◆ **TRY IT**
All of the data must be written out verbatim, with pictures excluded.

◆ **INFORMATION PROVIDED**
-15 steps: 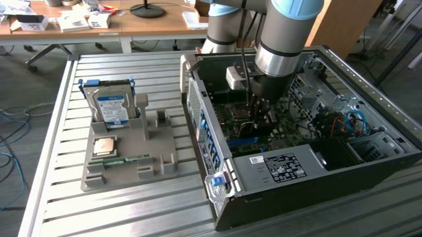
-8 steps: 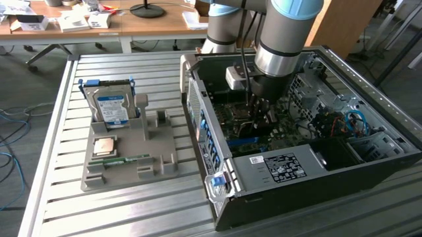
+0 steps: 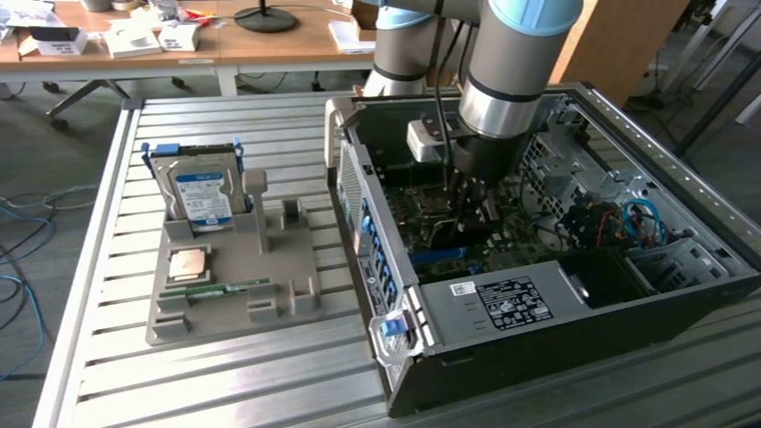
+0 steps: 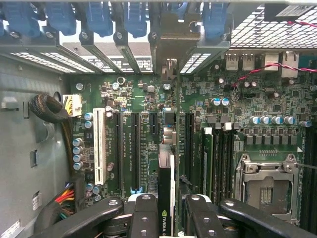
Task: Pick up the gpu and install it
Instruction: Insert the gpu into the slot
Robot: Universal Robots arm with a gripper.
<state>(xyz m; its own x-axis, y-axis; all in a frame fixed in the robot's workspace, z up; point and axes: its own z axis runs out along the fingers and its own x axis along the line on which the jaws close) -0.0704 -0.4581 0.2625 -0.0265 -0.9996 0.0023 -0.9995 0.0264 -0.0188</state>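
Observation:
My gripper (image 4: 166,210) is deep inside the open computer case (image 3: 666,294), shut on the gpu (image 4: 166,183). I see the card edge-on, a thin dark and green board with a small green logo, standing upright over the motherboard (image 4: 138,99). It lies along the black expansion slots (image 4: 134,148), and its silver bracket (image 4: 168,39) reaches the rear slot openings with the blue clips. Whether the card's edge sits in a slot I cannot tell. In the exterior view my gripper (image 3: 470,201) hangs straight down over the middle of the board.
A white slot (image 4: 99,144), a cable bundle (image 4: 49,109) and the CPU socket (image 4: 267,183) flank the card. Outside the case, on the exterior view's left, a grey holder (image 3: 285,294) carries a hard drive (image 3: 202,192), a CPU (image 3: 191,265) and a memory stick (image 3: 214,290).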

◆ **OUTPUT OF THE TASK**
-15 steps: 
-8 steps: 
+0 steps: 
+0 steps: 
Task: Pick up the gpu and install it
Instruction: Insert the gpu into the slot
Robot: Universal Robots arm with a gripper.
<state>(xyz m; its own x-axis, y-axis; all in a frame fixed in the robot's workspace, z up; point and axes: its own z axis runs out along the fingers and its own x axis along the line on which the jaws close) -0.0704 -0.4581 0.2625 -0.0265 -0.9996 0.0023 -0.9995 0.0264 -0.0188</state>
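Observation:
My gripper (image 4: 166,210) is deep inside the open computer case (image 3: 666,294), shut on the gpu (image 4: 166,183). I see the card edge-on, a thin dark and green board with a small green logo, standing upright over the motherboard (image 4: 138,99). It lies along the black expansion slots (image 4: 134,148), and its silver bracket (image 4: 168,39) reaches the rear slot openings with the blue clips. Whether the card's edge sits in a slot I cannot tell. In the exterior view my gripper (image 3: 470,201) hangs straight down over the middle of the board.
A white slot (image 4: 99,144), a cable bundle (image 4: 49,109) and the CPU socket (image 4: 267,183) flank the card. Outside the case, on the exterior view's left, a grey holder (image 3: 285,294) carries a hard drive (image 3: 202,192), a CPU (image 3: 191,265) and a memory stick (image 3: 214,290).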

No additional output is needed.